Dwa dni później 17 CR.42 z 150. Gruppo, prowadzone przez Cap. Luigi Mariotti, wystartowało o 7.20 z zadaniem ostrzelania lotniska Katzika w Janinie. Capitano Mariotti natychmiast strącił próbującego startować „Gladiatora” z 21. Mira. Piloci 364. Sq. ciężko uszkodzili trzy kolejne, które stały na płycie lotniska. Następnie do ataku ruszyli piloci z 363. Sq: Cap. Mariotti, Sottoten. Drago i Serg. Magg. Benassi, którzy uszkodzili kolejnego „Gladiatora”. Następnie zapalili ciężarówkę na lotnisku i uszkodzili kolejne cztery w Janinie. Całość zwieńczono ostrzelaniem statku zauważonego w pobliżu Korfu.
13 lutego, w czasie lotu rozpoznawczego nad Tepeleną, Sottoten. Ugo Drago z 363. Sq. zaliczył swoje czwarte oficjalne zwycięstwo, miał strącić nad doliną Argyrokastron greckiego „Battle”. W zachowanych greckich dokumentach brak jest jednak dowodów na potwierdzenie tego sukcesu.
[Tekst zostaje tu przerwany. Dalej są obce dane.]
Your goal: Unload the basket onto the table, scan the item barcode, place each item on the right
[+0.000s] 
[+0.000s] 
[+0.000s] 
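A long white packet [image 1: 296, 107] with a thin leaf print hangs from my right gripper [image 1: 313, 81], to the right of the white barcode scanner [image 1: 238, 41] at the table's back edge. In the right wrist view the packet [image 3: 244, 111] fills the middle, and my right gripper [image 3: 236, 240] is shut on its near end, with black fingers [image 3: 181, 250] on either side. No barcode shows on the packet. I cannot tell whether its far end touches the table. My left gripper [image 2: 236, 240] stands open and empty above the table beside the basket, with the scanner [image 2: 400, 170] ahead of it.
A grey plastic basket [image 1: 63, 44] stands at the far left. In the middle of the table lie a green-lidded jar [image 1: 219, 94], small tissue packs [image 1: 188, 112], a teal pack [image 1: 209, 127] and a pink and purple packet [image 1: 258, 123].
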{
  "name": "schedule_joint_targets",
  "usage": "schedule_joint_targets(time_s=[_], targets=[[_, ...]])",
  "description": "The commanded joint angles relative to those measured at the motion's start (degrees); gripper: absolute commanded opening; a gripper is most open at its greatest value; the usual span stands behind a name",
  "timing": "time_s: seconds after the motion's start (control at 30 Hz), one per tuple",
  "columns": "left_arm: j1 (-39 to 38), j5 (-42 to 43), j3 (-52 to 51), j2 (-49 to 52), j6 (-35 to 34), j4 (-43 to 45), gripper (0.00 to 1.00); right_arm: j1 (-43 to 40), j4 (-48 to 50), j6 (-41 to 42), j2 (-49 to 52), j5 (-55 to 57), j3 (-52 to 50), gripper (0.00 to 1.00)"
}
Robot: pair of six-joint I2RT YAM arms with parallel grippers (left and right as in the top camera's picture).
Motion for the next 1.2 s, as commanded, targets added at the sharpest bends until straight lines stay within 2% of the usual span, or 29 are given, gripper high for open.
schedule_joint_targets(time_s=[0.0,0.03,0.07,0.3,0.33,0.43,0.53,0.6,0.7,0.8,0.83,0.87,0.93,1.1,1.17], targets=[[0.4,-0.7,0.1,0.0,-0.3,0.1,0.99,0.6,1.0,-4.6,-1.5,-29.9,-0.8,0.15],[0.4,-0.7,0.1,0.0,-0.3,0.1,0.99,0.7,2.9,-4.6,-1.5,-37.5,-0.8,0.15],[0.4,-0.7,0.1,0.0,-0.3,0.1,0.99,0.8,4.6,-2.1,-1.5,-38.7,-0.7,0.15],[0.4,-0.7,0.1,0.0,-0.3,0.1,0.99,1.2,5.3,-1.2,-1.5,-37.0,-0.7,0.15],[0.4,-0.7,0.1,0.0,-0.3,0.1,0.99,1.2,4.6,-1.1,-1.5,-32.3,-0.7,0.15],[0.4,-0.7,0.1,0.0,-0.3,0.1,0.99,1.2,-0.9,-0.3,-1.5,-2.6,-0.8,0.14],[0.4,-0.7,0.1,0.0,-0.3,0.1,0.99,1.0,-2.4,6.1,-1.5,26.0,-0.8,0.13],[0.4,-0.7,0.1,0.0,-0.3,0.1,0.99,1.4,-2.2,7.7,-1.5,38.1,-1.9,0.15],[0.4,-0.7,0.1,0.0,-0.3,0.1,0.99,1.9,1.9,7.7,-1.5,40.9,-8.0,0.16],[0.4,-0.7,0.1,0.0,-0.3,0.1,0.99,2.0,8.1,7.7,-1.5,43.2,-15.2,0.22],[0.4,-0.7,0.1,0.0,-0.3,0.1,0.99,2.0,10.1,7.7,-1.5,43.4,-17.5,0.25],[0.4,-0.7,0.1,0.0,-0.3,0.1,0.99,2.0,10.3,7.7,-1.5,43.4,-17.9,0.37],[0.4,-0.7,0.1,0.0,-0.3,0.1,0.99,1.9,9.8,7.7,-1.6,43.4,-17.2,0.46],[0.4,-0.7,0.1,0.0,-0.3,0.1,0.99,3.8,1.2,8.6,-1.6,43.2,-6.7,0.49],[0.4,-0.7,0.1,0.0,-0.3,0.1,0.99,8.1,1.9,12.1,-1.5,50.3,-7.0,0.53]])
27 lutego dziewięć „Blenheimów” I z 211. Sqn. i trzy z 11. Sqn., w eskorcie ośmiu „Hurricane’ów” I z 33. i 80. Sqn., przeprowadziło kolejny rajd na Valonę. Trzy CR.42 z 364. Sq. wystartowały z zamiarem przechwycenia wyprawy, udało im się doścignąć bombowce podczas ich ataku. Pięć brytyjskich maszyn zostało uszkodzonych, w tym cała trójka z 11. Sqn. Dwie maszyny z uszkodzonym systemem hydraulicznym rozbiły się w drodze powrotnej do Paramythia. N3579 z 11. Sqn. później skreślono ze stanu. W walce jaka się w międzyczasie wywiązała „Hurricane’y” strąciły dwa „Falco”. Ranni zostali lider włoskiej formacji Sottoten. Pasquale Faltoni oraz Serg. Osvaldo Bartolaccini, ten drugi zmarł później z ran.
Inny myśliwiec z 364. Sq. 150. Gruppo został zniszczony na ziemi, kilka kolejnych uległo uszkodzeniu, spłonęło także 12 beczek paliwa. Dwóch włoskich lotników zostało rannych. Uszkodzony został „Hurricane” Pattle’a, zbiornik paliwa znajdujący się przed kokpitem został trafiony pojedynczym pociskiem.
Obecność „Hurricane’ów” nad Grecją zaniepokoiła władze Regia Aeronautica, w marcu na Bałkany trafiły myśliwce MC.200 „Saetta”. Nowe myśliwce otrzymały 363. Sq. i 371. Sq., ta druga eskadra współpracowała z 150. Gruppo pomiędzy 4 marca – 10 lipca 1941 r.